No chá são plantas com diferentes sabores, na arquitectura a junção e colecção de excertos (arquitectónicos) em geral vindos de outras obras, já existentes.
No entanto, foi sobretudo quando em 1987, a convite do IPPC***, recebemos a incumbência de registar as Patologias, já então de razoável gravidade existentes na construção; foi nessa altura, que nos apercebemos do enorme valor da obra.

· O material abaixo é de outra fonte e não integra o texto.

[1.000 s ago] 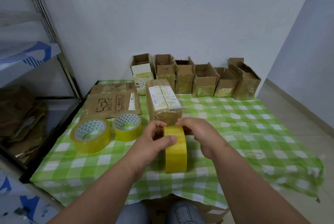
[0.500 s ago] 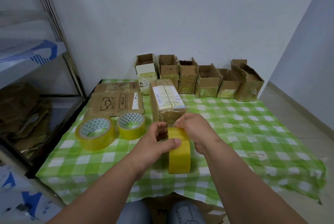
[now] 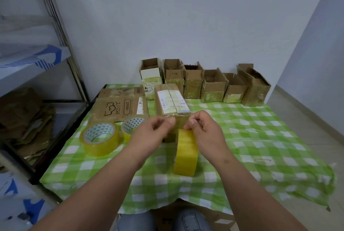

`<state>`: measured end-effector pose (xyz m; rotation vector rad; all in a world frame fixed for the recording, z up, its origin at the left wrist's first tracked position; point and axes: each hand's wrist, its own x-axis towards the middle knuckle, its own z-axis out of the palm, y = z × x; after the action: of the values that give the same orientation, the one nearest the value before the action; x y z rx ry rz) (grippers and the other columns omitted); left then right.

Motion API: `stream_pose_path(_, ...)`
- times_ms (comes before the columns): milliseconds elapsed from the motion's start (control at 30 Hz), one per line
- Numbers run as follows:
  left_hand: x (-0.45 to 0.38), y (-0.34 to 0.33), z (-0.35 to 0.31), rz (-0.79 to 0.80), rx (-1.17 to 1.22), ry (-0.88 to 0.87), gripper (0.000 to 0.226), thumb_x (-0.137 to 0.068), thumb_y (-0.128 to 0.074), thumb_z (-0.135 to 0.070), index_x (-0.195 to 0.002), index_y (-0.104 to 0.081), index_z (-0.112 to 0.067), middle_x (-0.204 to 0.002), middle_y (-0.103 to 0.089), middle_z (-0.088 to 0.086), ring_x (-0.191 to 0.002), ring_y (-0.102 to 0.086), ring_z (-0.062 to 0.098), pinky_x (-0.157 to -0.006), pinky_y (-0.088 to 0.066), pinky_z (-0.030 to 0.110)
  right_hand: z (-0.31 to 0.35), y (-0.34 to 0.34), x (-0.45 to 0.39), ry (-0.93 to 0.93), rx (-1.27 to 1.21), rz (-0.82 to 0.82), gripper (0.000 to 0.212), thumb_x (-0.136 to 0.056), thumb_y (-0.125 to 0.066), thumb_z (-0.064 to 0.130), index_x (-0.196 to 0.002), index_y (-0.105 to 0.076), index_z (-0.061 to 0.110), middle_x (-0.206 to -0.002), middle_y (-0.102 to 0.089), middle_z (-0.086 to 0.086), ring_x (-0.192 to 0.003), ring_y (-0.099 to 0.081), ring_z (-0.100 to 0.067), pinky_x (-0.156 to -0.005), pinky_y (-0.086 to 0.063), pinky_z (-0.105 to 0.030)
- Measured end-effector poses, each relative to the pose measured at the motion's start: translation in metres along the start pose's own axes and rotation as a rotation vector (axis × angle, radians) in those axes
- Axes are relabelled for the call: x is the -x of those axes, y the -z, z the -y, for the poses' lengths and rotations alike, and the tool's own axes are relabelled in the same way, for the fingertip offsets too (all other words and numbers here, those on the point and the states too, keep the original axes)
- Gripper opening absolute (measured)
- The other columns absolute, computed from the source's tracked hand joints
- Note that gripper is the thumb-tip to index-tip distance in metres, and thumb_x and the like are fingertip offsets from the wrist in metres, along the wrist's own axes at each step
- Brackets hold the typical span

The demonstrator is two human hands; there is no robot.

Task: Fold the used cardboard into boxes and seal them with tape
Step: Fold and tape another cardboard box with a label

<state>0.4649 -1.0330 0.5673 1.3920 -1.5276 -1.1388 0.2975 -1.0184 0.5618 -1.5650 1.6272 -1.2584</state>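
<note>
Tape roll (image 3: 186, 153) standing on edge on checked cloth (image 3: 260, 137), just in front of sealed box (image 3: 172, 103). Right hand (image 3: 205, 134) pinching roll's top edge, fingers curled. Left hand (image 3: 152, 134) hovering beside it, blurred, fingers curled; cannot tell if gripping anything. Two rolls (image 3: 99, 138) lying flat at left, near flat cardboard (image 3: 119, 108).

Both forearms extended forward, left hand (image 3: 154, 134) fingers curled, blurred, right hand (image 3: 203, 130) fingertips pinched together
</note>
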Motion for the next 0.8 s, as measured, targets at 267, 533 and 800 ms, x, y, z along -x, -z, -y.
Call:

Percepção que não deixou de ser acompanhada por uma imensa raiva, relativamente ao estado de abandono a que se tinha deixado chegar o que nos parecia ser valiosíssimo. E as obras (escritas) de J.-A. França, Francisco Costa, José Alfredo Da Costa Azevedo, o Guia de Portugal (Lisboa e Arredores), mais outras tantas, incluindo enciclopédias..., em geral foram-nos dando informações. E talvez à excepção das primeiras (França e Costa?) tudo era incrivelmente lendário. Sendo apresentado sempre sem uma noção relativa da distância temporal (pelo menos é disto que recordamos): como se fossem histórias e acontecimentos dos confins dos tempos, ou das brumas da memória, e não de setecentos, e depois de meados do século XIX. Aquilo que era afinal só um pouco mais antigo do que bisavós e avós que tínhamos conhecido...
Mas, muito curiosamente, o álbum recém-publicado (Monserrate Revisitado) já põe todos estes assuntos «nos antípodas»: como se, ao contrário, de tudo houvesse grande proximidade e as maiores certezas: sem brumas e sem quaisquer dúvidas, posto transparente e assim (obviamente) explicado.
Só que, por sorte ou por azar, connosco não foi isso. E a partir de Maio de 1987, na sequência de uma especialização feita um ou dois anos antes no IST, apercebemo-nos que (todas) as edificações foram sempre, principalmente, suportes de ideias. Sim: é que por muito que se fale e se pense, que são preponderantes as características de resistência dos materiais e das suas formas, e ainda as características de funcionalidade; que se diga que são estas que «desenham» as edificações, não estamos de acordo!
Mais: a frase de Louis Sullivan - a forma segue a função - é retórica pura! Uma frase «bem gira», engraçada, utilíssima até, mas mais uma das muitas blagues deste mundo (de teorias blablabla, e pouco sérias) em que vamos vivendo...
Para nós, desde que absorvemos melhor as «regras» do desenho arquitectónico/projectual, o que as justificou, e as justificava (às formas), foram razões. E por isso dizemos - motivos memoriais... Em que a palavra motivo já é a que usou Robert Smith para se referir aos ornamentos: ou seja, à linguagem das edificações.
Claro que todos sabemos que o «programa ideológico» de Monserrate foi riquíssimo, e demasiado vasto. Não cabe aqui. Mas talvez caiba (?) que no final dos anos 80, na nossa raiva contra a incultura dos poderes instituídos (vinda, quiçá dos "quase mais de 50 anos de fascismo"?), e incluindo nesses poderes as universidades, que ainda mantêm as mesmas posturas: caladas, como ratos, a não transmitirem para fora o Conhecimento que algumas vezes produzem...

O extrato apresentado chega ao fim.